*Task to carry out*
Answer with the exact lines of the following material from the one containing "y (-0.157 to" through the one containing "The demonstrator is", both end lines included.

*Stored data*
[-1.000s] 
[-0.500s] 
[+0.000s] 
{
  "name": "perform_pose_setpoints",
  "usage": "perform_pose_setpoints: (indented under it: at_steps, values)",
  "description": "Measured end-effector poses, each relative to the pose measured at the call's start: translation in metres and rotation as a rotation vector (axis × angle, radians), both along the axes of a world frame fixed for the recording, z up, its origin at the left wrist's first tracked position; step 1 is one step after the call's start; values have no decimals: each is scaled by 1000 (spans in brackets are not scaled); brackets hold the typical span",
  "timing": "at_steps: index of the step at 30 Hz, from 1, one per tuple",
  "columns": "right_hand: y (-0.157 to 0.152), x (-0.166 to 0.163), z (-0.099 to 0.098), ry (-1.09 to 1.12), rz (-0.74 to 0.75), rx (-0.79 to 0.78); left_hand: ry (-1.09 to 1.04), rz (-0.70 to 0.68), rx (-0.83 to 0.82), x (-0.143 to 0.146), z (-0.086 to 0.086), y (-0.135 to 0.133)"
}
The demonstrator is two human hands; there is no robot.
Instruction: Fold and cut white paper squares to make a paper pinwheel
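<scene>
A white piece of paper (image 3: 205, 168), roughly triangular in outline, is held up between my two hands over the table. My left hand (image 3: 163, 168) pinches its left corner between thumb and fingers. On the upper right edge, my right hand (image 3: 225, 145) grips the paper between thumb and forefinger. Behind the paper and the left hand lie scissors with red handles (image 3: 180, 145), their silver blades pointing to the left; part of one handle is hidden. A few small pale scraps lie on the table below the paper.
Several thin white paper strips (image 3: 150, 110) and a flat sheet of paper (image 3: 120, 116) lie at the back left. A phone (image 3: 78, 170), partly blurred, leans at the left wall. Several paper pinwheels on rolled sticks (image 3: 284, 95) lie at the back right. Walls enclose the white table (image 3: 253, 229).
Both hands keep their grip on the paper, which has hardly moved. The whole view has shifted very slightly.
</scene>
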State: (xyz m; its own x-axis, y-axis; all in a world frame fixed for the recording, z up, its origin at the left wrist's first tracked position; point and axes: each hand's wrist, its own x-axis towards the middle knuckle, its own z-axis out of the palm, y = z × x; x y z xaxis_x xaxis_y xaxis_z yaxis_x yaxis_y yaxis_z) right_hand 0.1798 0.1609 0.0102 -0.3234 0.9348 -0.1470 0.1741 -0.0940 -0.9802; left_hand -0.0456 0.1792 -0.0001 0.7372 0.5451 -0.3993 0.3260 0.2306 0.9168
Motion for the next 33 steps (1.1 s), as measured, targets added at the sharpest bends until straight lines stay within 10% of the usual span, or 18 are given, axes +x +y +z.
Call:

*Output below*
  "columns": "right_hand: y (-0.157 to 0.152), x (-0.166 to 0.163), z (-0.099 to 0.098), ry (-1.09 to 1.12), rz (-0.74 to 0.75), rx (-0.79 to 0.78); left_hand: ry (-1.09 to 1.04), rz (-0.70 to 0.68), rx (-0.83 to 0.82), x (-0.143 to 0.146), z (-0.086 to 0.086), y (-0.135 to 0.133)"
}
The demonstrator is two human hands; there is no robot.

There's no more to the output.